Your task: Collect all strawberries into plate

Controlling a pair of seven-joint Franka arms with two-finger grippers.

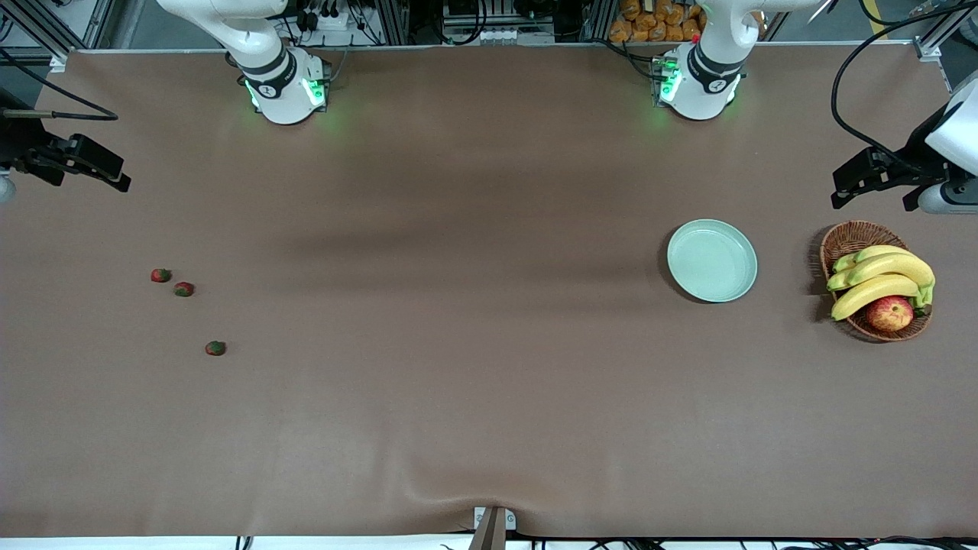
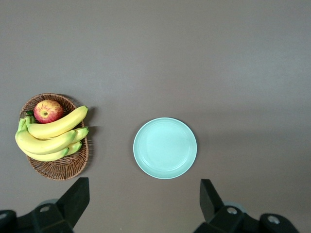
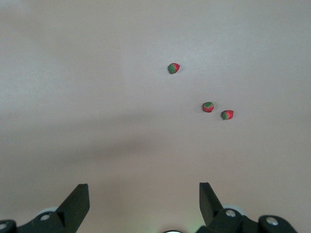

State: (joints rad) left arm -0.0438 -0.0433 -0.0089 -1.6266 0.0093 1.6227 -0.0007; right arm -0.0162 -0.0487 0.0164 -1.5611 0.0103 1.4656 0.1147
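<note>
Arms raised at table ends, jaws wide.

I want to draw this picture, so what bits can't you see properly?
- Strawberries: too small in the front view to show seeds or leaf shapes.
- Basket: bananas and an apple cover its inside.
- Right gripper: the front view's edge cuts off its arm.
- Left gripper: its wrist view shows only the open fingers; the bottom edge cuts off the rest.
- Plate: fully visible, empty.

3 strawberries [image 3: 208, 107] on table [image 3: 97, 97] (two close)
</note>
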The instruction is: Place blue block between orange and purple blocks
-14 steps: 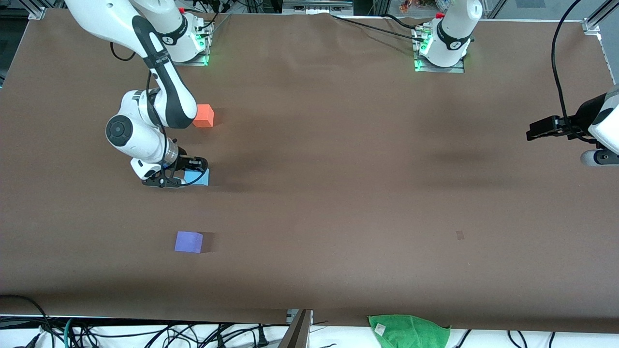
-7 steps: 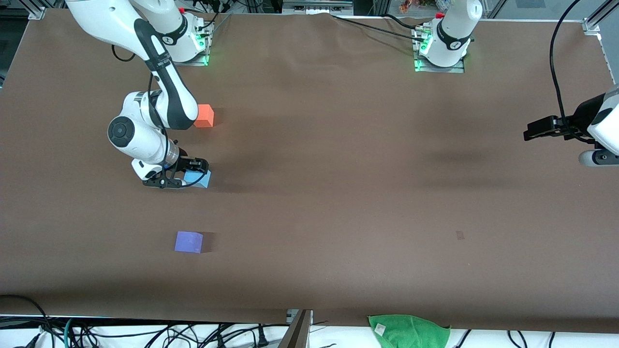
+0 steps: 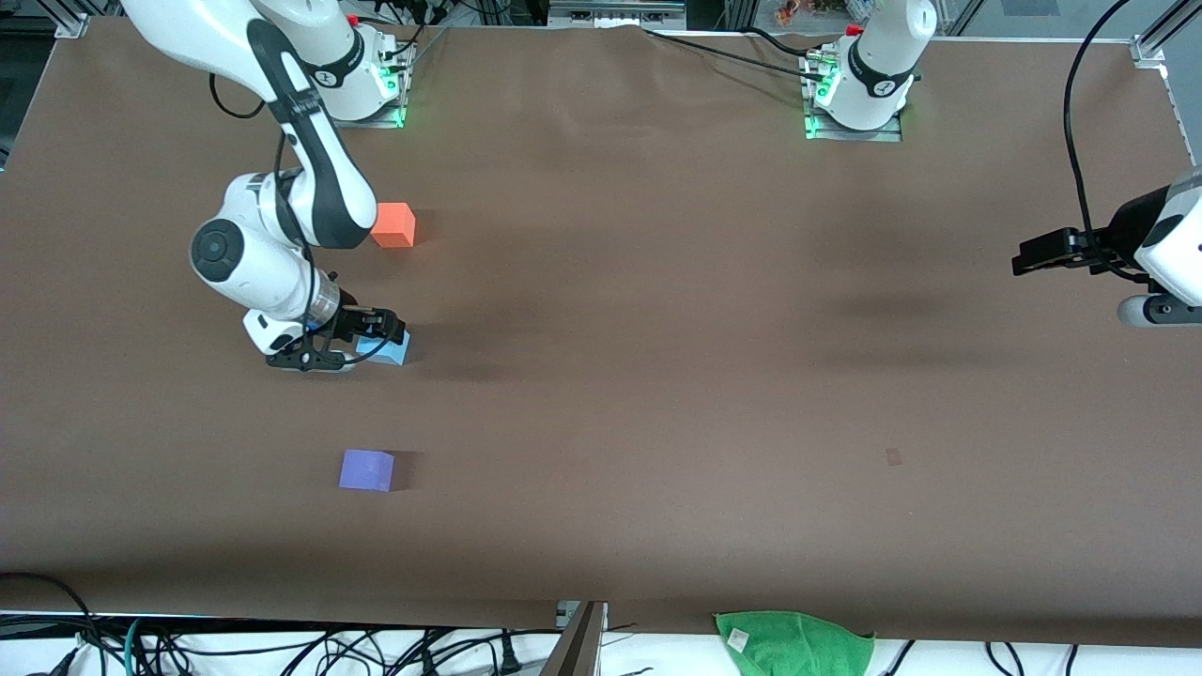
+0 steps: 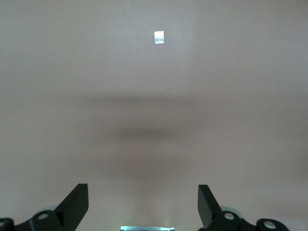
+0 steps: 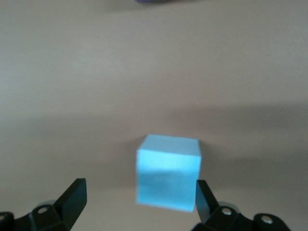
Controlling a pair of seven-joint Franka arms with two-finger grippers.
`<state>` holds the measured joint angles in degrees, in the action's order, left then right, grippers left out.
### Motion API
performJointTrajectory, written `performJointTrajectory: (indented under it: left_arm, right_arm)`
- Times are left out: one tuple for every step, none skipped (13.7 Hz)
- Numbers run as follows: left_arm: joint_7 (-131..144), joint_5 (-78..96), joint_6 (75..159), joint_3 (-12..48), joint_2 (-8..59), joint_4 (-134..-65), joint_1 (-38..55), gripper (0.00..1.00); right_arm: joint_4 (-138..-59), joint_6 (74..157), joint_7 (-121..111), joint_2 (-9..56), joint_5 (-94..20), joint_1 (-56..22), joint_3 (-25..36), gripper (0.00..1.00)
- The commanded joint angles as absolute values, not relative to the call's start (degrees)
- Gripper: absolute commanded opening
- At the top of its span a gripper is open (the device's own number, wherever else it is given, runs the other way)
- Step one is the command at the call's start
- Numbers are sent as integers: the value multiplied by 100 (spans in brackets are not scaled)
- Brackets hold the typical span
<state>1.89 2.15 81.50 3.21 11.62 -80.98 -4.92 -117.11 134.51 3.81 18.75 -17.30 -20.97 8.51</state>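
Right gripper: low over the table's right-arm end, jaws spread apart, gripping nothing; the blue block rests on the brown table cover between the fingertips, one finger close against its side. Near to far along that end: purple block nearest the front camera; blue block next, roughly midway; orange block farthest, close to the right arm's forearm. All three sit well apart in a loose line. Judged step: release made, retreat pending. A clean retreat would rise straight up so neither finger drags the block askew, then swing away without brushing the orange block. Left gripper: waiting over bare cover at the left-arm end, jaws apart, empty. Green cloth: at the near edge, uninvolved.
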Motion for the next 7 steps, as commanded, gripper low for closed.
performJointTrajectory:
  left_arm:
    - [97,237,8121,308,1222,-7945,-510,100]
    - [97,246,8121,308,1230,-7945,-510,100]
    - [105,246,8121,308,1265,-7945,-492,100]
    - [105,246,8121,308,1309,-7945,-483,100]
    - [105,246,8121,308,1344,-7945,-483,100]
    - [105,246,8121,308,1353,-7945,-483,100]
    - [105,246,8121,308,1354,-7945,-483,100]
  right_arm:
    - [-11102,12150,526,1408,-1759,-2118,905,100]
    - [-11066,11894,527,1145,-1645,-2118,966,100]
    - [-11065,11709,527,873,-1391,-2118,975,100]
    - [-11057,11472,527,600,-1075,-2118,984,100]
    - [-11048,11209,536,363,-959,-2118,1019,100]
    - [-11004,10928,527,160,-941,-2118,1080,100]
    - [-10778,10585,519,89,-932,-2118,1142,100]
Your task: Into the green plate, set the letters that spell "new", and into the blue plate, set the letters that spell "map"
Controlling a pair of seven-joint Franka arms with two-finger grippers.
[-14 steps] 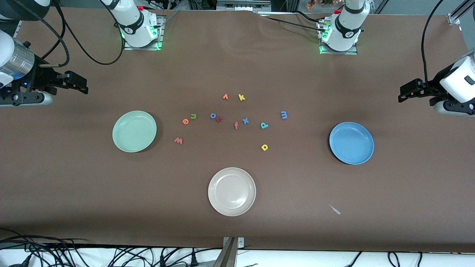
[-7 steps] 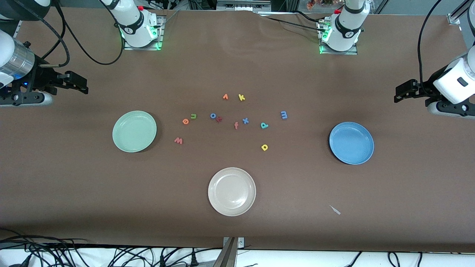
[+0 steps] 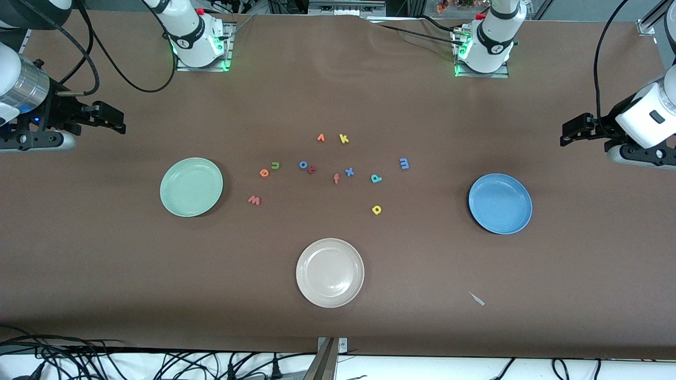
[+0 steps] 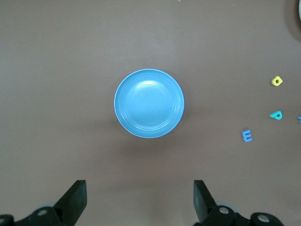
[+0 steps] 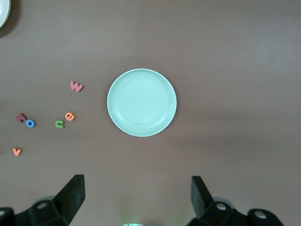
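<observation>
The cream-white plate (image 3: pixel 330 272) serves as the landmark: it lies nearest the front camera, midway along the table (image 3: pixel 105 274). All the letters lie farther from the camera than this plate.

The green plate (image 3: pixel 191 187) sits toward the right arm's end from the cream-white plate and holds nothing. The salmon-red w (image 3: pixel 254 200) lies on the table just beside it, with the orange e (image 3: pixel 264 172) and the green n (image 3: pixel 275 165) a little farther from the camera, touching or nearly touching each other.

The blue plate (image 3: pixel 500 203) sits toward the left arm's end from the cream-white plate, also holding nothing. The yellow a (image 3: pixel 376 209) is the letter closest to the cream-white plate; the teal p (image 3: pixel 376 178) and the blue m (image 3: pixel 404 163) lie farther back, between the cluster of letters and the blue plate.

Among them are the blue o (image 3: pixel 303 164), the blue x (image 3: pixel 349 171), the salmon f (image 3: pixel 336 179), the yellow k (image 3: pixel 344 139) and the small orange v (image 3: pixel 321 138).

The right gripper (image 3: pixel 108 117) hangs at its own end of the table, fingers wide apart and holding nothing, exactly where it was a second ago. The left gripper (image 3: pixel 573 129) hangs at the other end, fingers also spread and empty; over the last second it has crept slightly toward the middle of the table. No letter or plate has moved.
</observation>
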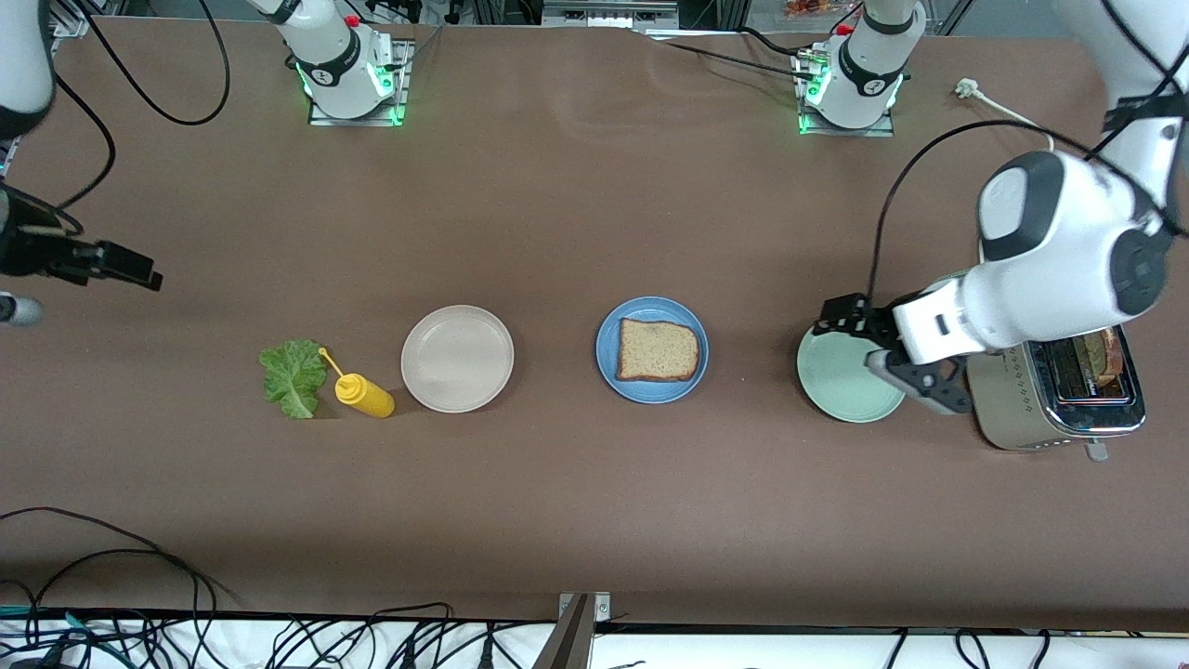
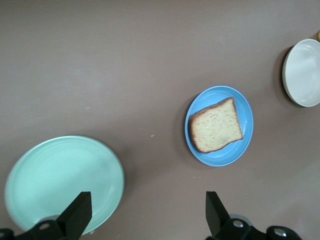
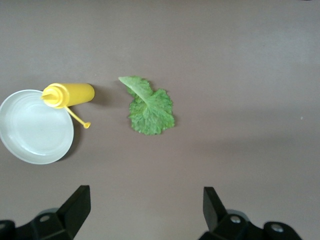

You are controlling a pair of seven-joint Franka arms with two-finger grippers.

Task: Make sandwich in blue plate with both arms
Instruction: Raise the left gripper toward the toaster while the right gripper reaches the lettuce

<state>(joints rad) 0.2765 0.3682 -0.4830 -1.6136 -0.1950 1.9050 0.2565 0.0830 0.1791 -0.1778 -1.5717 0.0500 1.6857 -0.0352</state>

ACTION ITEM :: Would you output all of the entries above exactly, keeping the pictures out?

FINAL ANSWER ::
Your task: Collect all strawberries into plate

Controlling a pair of seven-joint Franka arms with two-finger grippers.


State: (joints rad) left arm -0.0438 -0.0433 -0.0089 -1.6266 0.0093 1.6227 -0.0007; right arm -0.0162 -0.0487 0.0164 -1.5611 0.0103 1.4656 0.1147
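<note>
Arms raised at table ends, jaws wide.

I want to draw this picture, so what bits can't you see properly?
- Strawberries: too small in the front view to show seeds or leaf shapes.
- Basket: bananas and an apple cover its inside.
- Right gripper: the front view's edge cuts off its arm.
- Left gripper: its wrist view shows only the open fingers; the bottom edge cuts off the rest.
- Plate: fully visible, empty.

3 strawberries [image 3: 208, 107] on table [image 3: 97, 97] (two close)
</note>
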The instruction is: Place blue block between orange and purple blocks
-14 steps: 
-7 steps: 
+0 steps: 
+0 steps: 
+0 steps: 
Controlling a pair of seven-joint Franka arms with two-finger grippers.
`<state>` holds the measured joint angles in degrees, in the action's order, left then right, grippers left out.
### Motion API
performJointTrajectory, written `performJointTrajectory: (indented under it: left_arm, right_arm)`
- Times are left out: one tuple for every step, none skipped (13.7 Hz)
- Numbers run as follows: left_arm: joint_7 (-131..144), joint_5 (-78..96), joint_6 (75..159), joint_3 (-12..48), joint_2 (-8..59), joint_4 (-134..-65), joint_1 (-38..55), gripper (0.00..1.00); right_arm: joint_4 (-138..-59), joint_6 (74..157), joint_7 (-121..111), joint_2 (-9..56), joint_5 (-94..20), joint_1 (-56..22), joint_3 (-25..36), gripper (0.00..1.00)
- The commanded joint angles as absolute values, not relative to the call's start (degrees)
- Gripper: absolute commanded opening
- At the top of its span a gripper is open (the device's own number, wherever else it is given, runs the other way)
- Step one is the command at the call's start
- Numbers are sent as integers: the value multiplied by 100 (spans in brackets are not scaled)
- Brackets hold the typical span
<state>1.89 2.15 81.50 3.21 11.62 -80.98 -4.92 -117.11 134.51 3.81 18.75 -17.30 -20.97 8.51</state>
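Right gripper: low over the table's right-arm end, jaws spread apart, gripping nothing; the blue block rests on the brown table cover between the fingertips, one finger close against its side. Near to far along that end: purple block nearest the front camera; blue block next, roughly midway; orange block farthest, close to the right arm's forearm. All three sit well apart in a loose line. Judged step: release made, retreat pending. A clean retreat would rise straight up so neither finger drags the block askew, then swing away without brushing the orange block. Left gripper: waiting over bare cover at the left-arm end, jaws apart, empty. Green cloth: at the near edge, uninvolved.
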Motion for the next 7 steps, as commanded, gripper low for closed.
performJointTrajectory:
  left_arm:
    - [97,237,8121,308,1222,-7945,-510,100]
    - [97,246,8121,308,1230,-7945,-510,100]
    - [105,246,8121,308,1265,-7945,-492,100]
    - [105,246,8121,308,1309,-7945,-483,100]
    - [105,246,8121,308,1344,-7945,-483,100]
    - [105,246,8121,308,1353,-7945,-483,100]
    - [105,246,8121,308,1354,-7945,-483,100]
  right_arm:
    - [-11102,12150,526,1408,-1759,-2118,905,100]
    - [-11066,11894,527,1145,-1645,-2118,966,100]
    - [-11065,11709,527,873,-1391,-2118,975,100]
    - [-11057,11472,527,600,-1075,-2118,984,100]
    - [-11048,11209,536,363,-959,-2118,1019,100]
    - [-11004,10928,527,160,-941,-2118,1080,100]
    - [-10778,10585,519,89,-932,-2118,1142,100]
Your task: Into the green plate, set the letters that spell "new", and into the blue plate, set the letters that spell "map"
Controlling a pair of seven-joint Franka arms with two-finger grippers.
[-14 steps] 
[-7 steps] 
[+0 steps] 
[+0 steps] 
[+0 steps] 
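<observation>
The cream-white plate (image 3: pixel 330 272) serves as the landmark: it lies nearest the front camera, midway along the table (image 3: pixel 105 274). All the letters lie farther from the camera than this plate.

The green plate (image 3: pixel 191 187) sits toward the right arm's end from the cream-white plate and holds nothing. The salmon-red w (image 3: pixel 254 200) lies on the table just beside it, with the orange e (image 3: pixel 264 172) and the green n (image 3: pixel 275 165) a little farther from the camera, touching or nearly touching each other.

The blue plate (image 3: pixel 500 203) sits toward the left arm's end from the cream-white plate, also holding nothing. The yellow a (image 3: pixel 376 209) is the letter closest to the cream-white plate; the teal p (image 3: pixel 376 178) and the blue m (image 3: pixel 404 163) lie farther back, between the cluster of letters and the blue plate.

Among them are the blue o (image 3: pixel 303 164), the blue x (image 3: pixel 349 171), the salmon f (image 3: pixel 336 179), the yellow k (image 3: pixel 344 139) and the small orange v (image 3: pixel 321 138).

The right gripper (image 3: pixel 108 117) hangs at its own end of the table, fingers wide apart and holding nothing, exactly where it was a second ago. The left gripper (image 3: pixel 573 129) hangs at the other end, fingers also spread and empty; over the last second it has crept slightly toward the middle of the table. No letter or plate has moved.
</observation>
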
You are controlling a pair of seven-joint Franka arms with two-finger grippers.

Task: Make sandwich in blue plate with both arms
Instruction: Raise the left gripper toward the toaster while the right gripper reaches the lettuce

<state>(joints rad) 0.2765 0.3682 -0.4830 -1.6136 -0.1950 1.9050 0.2565 0.0830 0.1791 -0.1778 -1.5717 0.0500 1.6857 -0.0352</state>

Nothing else belongs in the output.